A total of 530 studies were retrieved in the literature search, including 233 articles in MEDLINE, 146 articles in EMBASE, 3 articles in the Cochrane Library, and 148 articles in the Science Citation Index. After a check for duplicates and removal of reviews, 257 publications remained eligible for inclusion in the meta-analysis (Figure 1). Of these, the abstracts were screened for dexmedetomidine, sedation and cardiac surgery, and 204 publications were removed for non-cardiac surgery. Among the remaining 53 eligible studies, 13 publications were removed because the studies did not report on dexmedetomidine and postoperative sedation. Eleven papers were excluded because they included infant or pediatric cardiac surgery, six papers reported only the outcomes of dexmedetomidine and did not compare outcomes with a placebo or an alternative sedative agent, five papers were excluded because they reviewed the use of dexmedetomidine in the ICU but failed to report any outcomes, five were excluded for use of anesthesia in the operating theater, and two were excluded for not being published in English. Thus, 11 papers were included in the meta-analysis.

Figure 1

Flow of studies through the process of retrieval and inclusion in the meta-analysis.

Description of the included papers

Table 2 presents details of the included studies. Study designs included three randomized control trials, four prospective cohort studies and four retrospective studies. The smallest study contained 28 cardiac surgery patients (Aziz, et al.), whereas the largest study included 10,352 patients (Dasta, et al.). Eight studies compared dexmedetomidine with alternative hypnotic agents (seven studies with propofol [12-18], three with midazolam [16,17,19], and one with lorazepam [17]).
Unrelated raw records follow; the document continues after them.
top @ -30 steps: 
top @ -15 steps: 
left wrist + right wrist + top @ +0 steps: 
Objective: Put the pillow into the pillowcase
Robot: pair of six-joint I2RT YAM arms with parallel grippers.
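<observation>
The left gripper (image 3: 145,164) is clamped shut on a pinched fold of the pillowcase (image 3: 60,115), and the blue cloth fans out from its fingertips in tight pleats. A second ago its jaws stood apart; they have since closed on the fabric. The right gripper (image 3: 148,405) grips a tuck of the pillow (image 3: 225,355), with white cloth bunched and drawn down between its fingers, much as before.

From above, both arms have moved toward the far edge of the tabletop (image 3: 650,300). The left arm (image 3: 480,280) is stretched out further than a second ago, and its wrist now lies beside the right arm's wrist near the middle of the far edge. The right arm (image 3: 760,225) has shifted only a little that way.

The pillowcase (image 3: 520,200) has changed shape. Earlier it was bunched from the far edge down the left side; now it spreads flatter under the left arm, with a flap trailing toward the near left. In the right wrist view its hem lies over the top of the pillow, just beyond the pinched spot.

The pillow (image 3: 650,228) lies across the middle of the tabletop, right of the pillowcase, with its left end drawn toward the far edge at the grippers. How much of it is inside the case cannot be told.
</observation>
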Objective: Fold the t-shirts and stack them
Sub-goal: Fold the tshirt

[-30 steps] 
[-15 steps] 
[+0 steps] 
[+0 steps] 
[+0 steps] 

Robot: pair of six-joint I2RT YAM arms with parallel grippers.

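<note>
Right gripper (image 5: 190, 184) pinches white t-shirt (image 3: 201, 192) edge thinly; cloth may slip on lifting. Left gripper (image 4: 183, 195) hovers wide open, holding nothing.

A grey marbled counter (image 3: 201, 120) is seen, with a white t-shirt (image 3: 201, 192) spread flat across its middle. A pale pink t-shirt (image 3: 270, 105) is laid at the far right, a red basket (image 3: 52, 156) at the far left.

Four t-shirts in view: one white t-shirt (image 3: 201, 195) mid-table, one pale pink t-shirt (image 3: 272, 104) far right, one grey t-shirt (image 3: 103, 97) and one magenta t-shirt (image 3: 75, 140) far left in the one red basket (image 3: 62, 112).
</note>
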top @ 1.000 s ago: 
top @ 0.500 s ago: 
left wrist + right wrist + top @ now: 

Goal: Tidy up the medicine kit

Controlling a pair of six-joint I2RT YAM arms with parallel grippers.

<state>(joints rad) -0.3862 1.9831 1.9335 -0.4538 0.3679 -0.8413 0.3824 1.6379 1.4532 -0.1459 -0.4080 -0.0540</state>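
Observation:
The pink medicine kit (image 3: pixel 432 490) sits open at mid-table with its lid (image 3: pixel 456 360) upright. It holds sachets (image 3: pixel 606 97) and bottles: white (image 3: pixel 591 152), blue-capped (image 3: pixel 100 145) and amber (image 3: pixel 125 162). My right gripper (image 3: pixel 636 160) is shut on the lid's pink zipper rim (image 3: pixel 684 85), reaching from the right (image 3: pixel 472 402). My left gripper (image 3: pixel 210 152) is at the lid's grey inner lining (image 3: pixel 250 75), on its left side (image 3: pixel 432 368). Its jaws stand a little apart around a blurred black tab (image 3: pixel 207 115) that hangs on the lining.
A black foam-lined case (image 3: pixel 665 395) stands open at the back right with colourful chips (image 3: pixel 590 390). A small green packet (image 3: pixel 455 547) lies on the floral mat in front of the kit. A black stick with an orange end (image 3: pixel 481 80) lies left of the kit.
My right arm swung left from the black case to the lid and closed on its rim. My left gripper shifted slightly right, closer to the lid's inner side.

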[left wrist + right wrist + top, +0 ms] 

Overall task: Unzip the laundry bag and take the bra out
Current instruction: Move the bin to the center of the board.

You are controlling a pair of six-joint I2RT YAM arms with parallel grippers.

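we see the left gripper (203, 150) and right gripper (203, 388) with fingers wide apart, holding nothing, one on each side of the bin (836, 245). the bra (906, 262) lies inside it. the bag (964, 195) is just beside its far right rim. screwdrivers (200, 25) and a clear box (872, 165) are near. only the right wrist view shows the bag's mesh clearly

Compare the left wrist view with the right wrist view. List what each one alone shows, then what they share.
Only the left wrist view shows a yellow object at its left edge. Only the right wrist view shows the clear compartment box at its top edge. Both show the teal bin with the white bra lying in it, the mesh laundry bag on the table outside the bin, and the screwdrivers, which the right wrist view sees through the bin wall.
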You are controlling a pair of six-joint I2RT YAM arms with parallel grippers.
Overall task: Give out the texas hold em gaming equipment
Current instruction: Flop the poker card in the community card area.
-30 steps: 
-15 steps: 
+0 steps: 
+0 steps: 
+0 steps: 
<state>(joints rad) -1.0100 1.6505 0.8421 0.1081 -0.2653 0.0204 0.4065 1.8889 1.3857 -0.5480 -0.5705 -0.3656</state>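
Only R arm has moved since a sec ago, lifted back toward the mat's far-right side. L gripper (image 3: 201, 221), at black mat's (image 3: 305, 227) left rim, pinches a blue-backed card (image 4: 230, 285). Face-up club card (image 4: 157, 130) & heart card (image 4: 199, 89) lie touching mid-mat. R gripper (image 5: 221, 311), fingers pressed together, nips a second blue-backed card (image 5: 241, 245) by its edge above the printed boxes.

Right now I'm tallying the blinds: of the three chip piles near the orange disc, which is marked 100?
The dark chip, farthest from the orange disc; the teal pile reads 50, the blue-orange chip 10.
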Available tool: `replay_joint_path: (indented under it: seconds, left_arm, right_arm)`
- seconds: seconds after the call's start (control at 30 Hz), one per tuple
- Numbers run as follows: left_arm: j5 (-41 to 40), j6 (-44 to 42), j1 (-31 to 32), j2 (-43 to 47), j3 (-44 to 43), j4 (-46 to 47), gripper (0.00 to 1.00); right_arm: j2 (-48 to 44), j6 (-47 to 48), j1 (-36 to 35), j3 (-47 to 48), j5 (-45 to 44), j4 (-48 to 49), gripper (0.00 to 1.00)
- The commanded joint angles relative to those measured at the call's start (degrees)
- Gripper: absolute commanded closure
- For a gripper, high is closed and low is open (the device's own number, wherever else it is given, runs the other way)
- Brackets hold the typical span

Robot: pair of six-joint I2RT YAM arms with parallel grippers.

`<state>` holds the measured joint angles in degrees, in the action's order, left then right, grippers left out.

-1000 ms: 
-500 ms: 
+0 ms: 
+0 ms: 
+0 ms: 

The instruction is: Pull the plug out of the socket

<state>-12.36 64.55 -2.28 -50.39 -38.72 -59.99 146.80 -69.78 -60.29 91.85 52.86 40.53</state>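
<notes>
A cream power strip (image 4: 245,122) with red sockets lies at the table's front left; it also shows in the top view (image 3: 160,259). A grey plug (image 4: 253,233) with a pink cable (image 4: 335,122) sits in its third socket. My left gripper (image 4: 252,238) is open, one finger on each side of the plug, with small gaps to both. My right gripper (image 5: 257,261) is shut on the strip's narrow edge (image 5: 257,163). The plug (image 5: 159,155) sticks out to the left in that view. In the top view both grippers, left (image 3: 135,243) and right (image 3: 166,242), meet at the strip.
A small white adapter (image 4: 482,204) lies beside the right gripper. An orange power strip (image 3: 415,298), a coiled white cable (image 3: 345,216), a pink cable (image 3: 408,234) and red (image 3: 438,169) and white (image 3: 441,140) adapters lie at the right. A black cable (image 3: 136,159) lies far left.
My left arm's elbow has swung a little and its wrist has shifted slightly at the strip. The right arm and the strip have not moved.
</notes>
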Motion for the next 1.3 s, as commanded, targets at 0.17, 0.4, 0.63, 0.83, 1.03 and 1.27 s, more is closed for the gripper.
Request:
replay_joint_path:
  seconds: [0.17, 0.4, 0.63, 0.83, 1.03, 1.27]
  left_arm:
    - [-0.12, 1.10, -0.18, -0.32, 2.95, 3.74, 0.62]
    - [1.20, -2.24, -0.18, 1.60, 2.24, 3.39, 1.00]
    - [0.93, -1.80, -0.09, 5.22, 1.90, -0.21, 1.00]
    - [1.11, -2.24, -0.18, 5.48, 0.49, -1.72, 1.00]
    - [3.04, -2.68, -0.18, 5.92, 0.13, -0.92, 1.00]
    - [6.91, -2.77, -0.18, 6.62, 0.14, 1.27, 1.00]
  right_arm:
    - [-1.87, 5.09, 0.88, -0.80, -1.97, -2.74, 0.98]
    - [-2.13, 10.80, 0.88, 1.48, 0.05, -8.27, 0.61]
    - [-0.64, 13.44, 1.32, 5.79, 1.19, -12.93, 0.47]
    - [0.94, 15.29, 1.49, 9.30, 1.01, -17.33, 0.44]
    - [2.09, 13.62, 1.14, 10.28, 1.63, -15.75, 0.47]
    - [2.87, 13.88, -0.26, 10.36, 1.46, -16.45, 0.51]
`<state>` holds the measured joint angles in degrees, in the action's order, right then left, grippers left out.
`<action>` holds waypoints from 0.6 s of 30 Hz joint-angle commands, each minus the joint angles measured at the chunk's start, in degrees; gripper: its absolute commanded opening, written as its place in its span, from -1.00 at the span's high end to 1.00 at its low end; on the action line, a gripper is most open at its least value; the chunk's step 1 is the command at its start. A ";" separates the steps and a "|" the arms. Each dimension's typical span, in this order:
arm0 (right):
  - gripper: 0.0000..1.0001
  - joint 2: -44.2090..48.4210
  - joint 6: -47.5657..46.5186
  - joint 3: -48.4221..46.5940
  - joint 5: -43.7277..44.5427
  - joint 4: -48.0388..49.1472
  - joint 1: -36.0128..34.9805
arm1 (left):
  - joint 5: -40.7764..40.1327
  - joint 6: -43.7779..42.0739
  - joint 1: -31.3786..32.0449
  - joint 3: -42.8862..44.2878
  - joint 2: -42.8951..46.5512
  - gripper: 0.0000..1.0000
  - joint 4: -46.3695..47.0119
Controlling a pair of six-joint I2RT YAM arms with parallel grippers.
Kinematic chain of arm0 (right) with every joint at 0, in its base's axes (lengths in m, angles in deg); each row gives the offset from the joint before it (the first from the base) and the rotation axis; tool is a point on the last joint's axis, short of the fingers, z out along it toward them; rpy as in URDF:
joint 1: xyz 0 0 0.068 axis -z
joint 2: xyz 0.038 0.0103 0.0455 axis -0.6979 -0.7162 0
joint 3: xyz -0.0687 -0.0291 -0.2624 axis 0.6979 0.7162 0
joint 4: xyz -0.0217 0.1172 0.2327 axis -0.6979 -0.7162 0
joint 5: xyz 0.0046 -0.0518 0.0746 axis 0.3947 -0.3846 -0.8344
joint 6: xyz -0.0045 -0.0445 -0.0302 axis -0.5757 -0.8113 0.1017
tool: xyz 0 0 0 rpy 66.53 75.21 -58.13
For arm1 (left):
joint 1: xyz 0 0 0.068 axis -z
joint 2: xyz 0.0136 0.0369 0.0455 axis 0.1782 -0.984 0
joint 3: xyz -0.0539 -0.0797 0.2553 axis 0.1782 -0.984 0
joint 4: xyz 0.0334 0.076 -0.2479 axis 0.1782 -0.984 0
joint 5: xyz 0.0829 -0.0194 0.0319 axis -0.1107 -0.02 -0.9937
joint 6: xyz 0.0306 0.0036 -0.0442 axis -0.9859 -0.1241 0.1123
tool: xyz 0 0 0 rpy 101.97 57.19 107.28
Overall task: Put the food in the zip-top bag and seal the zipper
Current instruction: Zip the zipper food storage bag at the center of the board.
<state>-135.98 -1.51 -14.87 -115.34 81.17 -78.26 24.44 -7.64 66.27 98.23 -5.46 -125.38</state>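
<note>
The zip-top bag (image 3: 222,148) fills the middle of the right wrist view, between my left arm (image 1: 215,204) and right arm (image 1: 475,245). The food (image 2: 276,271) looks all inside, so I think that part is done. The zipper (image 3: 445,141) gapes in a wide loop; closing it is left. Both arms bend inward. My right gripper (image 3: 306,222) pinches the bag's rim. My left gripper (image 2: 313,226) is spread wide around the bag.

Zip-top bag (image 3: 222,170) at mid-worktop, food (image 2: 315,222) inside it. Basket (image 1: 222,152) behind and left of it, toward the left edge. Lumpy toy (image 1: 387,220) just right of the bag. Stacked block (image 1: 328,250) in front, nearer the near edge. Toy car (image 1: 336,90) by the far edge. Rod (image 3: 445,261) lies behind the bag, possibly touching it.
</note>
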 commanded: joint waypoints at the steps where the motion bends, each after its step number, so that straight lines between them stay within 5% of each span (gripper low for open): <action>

Two studies compared dexmedetomidine with morphine [11,20]. The remaining study compared three drugs (dexmedetomidine, and propofol plus midazolam) with two drugs (propofol plus midazolam) [21].

Table 2

Characteristics of included studies

	First author (year of publication)	Study design	Patients, number	Surgery type	Sedation goal	Dexmedetomidine,infusion rate	Control, infusion rate
1	Herr (2003)	Randomized, open label study	295	CABG§	RSS§ ≥ 3 during assisted ventilation and ≥ 2 after extubation	1.0 ug/kg over 20 minutes then 0.2 to 0.7ug/kg/h to maintain	Propofol: not given
2	Anger (2010)	Prospective, descriptive study	56	Cardiac surgery	Similar RASS§ between groups	0.6 ± 0.1 ug/kg/h	Propofol: 1.5 ± 0.6 ug/kg/h
3	Yapici (2010)	Prospective observational study	72	Cardiac surgery	Performing RASS scores at 48 and 60 h postoperative	0.3 to 0.7 ug/kg/h	Midazolam: 0.05 to 0.2 mg/kg/h
4	Barletta (2009)	Retrospective study	100	Cardiac surgery	Not given	0.3 ± 0.12 ug/kg/h	Propofol: 29 ± 11 ug/kg/min
5	Maldonado (2009)	RCT§	118	Cardiac surgery	RSS of 3 before extubation and 2 after extubation	loading dose: 0.4 ug/kg and then 0.2 to 0.7 ug/kg/h to maintain	Propofol: 25 to 50 ug/kg/min; midazolam: 0.5 to 2.0 mg/h
6	Dasta (2006)	Retrospective study	10352	Cardiac valve and vessel surgery	Not given	Three drugs (dexmedetomidine, propofol plus midazolam): not given	Two drugs (propofol plus midazolam): not given
7	Aziz (2011)	RCT	28	Cardiac surgery	Modified Ramsay Score and Numeric Pain Intensity Scale (compared within groups)	0.12 ± 0.03 ug/kg/h	Morphine: 13.2 ± 5.84 ug/kg/h
8	Shehabi (2009)	RCT	306	Pump cardiac surgery	Motor Activity Assessment Scale of 2 to 4	0.1 to 0.7 ug/kg/h	Morphine: 10 to 70 ug/kg/h
9	Wunsch (2010)	Retrospective cohort study	5332	CABG and valve surgery	Not given	Not given	Midazolam, lorazepam, propofol: not given
10	Corbett (2005)	Prospective randomized study	89	CABG	RSS of 5 for the first 2 h postoperative, followed by a score of 3 to 4 during intubation	Loading dose:1 ug/kg over 15 minutes, followed by 0.4 ug/kg/h	Propofol: 5 to 75 ug/kg/min
11	Reichert (2011)	Retrospective case-control study	70	CABG	SAS§ targeted to scores of 3 or 4	0.3 to 0.7 ug/kg/h	Propofol: 15 to 30 ug/kg/min

CABG, coronary artery bypass grafting; RSS, Ramsay Sedation Score; RASS, Sedation-Agitation Scale; SAS, Sedation-Agitation Scale; RCT, randomized controlled trial.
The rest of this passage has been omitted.